The NDO allows those individuals with unpaid UK taxes relating to previously undisclosed income and/or capital gains linked to offshore accounts and/or assets to settle related tax liabilities at a favorable 10% penalty rate. Ordinarily, penalties are charged at up to 100% of the tax due.
The NDO provisions apply to all UK residents and certain non-UK domiciled individuals (who themselves may be or once were subject to tax in the UK) who have an interest in any Offshore Accounts, Trusts or Corporate entities that would otherwise be subject to UK tax.
Under the NDO, formal notification of the intention to disclose must be given to Her Majesty’s Revenue & Customs (“HMRC”) in the UK by November 30, 2009 at the latest. The actual disclosure must be submitted to HMRC together with payment of related taxes and penalty charges by March 12, 2010 if the disclosure is done online or by January 31, 2010 if the disclosure is done on paper.
Care needs to be taken when making this disclosure since, by submitting a request under the NDO, an individual does not automatically receive immunity from criminal prosecution.
The amnesty will apply if any income, capital gains and inheritance tax outstanding is paid in full together with (in most cases) an additional minimum of 10% penalty charge if any tax due is above £1,000 and any interest due on the unpaid tax .
The NDO will not affect as many people living outside the United Kingdom as the US Voluntary Disclosure Program did for those Americans living abroad, since many of them are no longer considered to be UK tax resident.
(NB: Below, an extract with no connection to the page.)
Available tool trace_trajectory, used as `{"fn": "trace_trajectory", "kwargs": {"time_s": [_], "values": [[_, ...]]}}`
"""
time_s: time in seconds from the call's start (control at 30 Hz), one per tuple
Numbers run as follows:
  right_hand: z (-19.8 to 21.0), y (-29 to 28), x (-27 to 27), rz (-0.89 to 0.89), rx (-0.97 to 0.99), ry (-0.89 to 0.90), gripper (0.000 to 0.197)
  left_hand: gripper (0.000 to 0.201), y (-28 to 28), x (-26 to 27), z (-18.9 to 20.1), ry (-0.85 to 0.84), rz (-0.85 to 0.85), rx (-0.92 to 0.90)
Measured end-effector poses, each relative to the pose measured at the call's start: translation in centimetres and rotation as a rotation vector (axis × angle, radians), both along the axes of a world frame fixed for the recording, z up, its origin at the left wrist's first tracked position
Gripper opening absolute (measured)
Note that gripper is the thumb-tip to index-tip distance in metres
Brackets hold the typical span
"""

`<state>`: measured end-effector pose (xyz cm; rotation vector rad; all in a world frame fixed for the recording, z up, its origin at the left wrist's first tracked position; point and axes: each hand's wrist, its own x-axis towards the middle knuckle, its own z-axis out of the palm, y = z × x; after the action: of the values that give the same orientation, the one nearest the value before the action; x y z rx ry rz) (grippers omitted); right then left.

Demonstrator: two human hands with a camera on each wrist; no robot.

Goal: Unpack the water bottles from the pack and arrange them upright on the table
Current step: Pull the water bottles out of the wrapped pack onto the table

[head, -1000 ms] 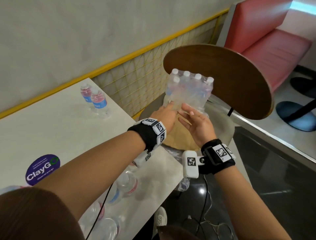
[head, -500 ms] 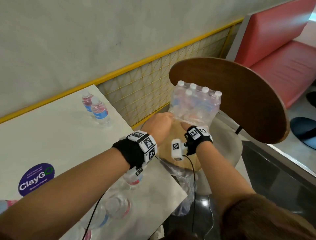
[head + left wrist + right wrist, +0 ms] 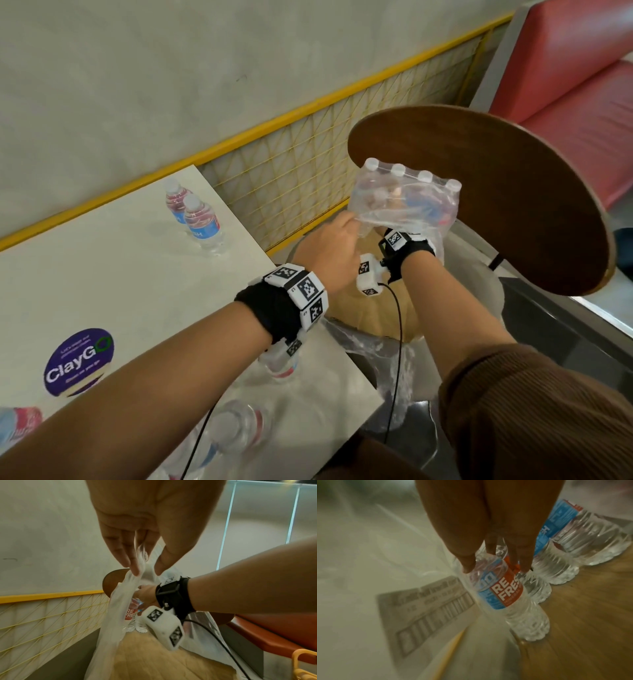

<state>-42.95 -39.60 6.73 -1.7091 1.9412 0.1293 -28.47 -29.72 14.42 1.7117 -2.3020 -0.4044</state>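
A shrink-wrapped pack of water bottles (image 3: 428, 202) stands on a chair seat past the table's right end, its white caps in a row on top. My left hand (image 3: 145, 572) pinches a fold of the clear wrap (image 3: 120, 601) and holds it away from the bottles. My right hand (image 3: 494, 568) is inside the wrap, thumb and fingers closed around the top of a bottle with a red and blue label (image 3: 503, 596). More bottles (image 3: 556, 563) stand behind it on the wooden seat. Two bottles (image 3: 202, 222) stand upright at the far edge of the white table (image 3: 120, 291).
Several more bottles (image 3: 236, 428) stand on the table's near corner under my left forearm. A purple ClayGo sticker (image 3: 78, 361) is on the tabletop. The chair's brown wooden back (image 3: 496, 192) rises behind the pack. A yellow mesh rail (image 3: 291, 164) and a red bench (image 3: 582, 85) lie beyond.
My right hand, which was flat against the outside of the pack, has gone inside the wrap onto a bottle. My left hand has closed on the wrap and pulled it open.
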Motion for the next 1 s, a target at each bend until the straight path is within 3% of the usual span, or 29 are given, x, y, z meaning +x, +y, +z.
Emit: {"fn": "trace_trajectory", "kwargs": {"time_s": [0.07, 0.13, 0.27, 0.4, 0.5, 0.6, 0.77, 1.0], "values": [[-0.4, 0.4, 0.5, -0.095, 0.047, -0.171, 0.052, 0.05, -0.1, 0.3, -0.2, 0.0, -0.002, 0.014], [-0.9, 1.2, 1.4, -0.162, -0.026, -0.362, 0.05, 0.054, -0.3, 0.7, -0.4, -0.004, 0.004, 0.038], [0.3, 6.2, 1.9, -0.204, -0.189, -0.499, 0.04, 0.051, -1.1, 1.8, -0.7, -0.081, -0.015, 0.094], [2.1, 11.6, 1.5, 0.029, -0.363, -0.496, 0.024, 0.043, -2.0, 2.4, -1.4, -0.112, -0.023, 0.065], [3.9, 15.5, 1.6, 0.288, -0.299, -0.39, 0.029, 0.039, -2.1, 2.6, -1.8, -0.11, -0.06, 0.055], [5.3, 18.8, 1.8, 0.479, -0.182, -0.388, 0.032, 0.051, -1.6, 2.5, -1.7, -0.159, -0.072, 0.083], [6.0, 23.3, 2.6, 0.665, -0.078, -0.45, 0.032, 0.052, -1.0, 2.7, -1.0, -0.11, -0.092, 0.059], [2.3, 26.6, 5.7, 0.833, 0.051, -0.494, 0.033, 0.052, -0.5, 3.0, -0.7, -0.117, -0.132, 0.031]]}}
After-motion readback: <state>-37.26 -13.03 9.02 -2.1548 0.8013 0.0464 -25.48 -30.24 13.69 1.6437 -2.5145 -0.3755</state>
However, historic tax liabilities are under review by HMRC and recent immigrants from the UK in particular will need to consider their position in more depth.
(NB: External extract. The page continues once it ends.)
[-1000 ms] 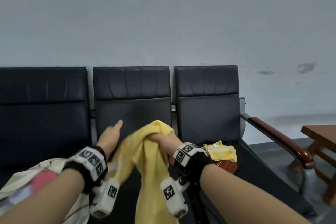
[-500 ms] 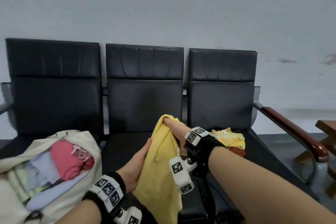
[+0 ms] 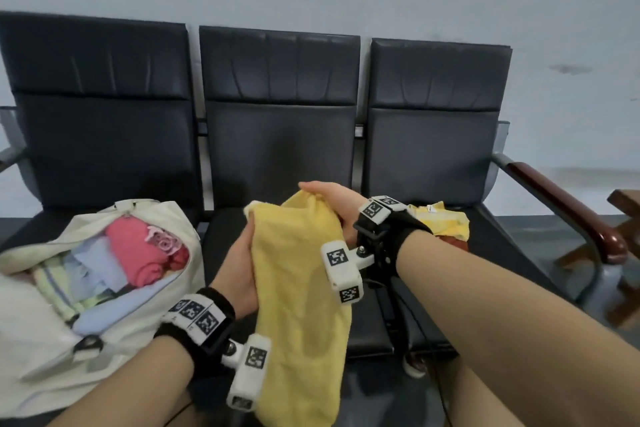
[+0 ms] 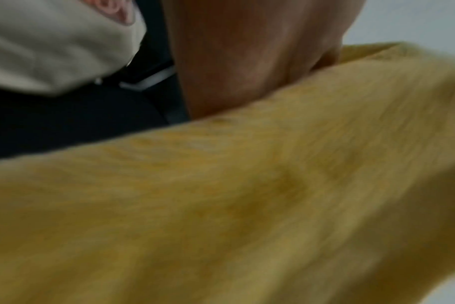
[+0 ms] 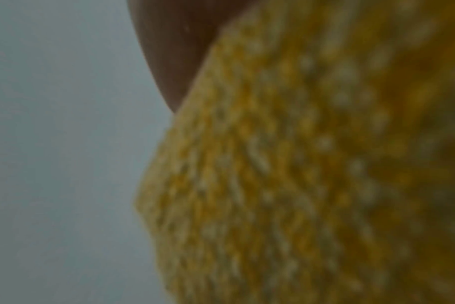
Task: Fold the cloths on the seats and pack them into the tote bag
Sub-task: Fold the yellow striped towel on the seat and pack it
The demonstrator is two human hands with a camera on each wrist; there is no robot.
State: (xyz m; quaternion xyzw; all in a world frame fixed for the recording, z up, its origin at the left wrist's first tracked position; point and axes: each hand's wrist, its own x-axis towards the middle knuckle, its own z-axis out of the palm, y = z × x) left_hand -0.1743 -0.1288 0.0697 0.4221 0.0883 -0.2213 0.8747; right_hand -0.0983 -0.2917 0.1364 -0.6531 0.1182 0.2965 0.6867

In addition, those who are considered to be UK tax resident, for example under a relevant Tax treaty or under general UK law, but who are neither ordinarily resident nor domiciled in the UK (for tax), may be able to use the remittance basis to argue that the offshore income and gains were not taxable in the UK. In many of those cases, tax would only be due on income or gains that were brought into the United Kingdom.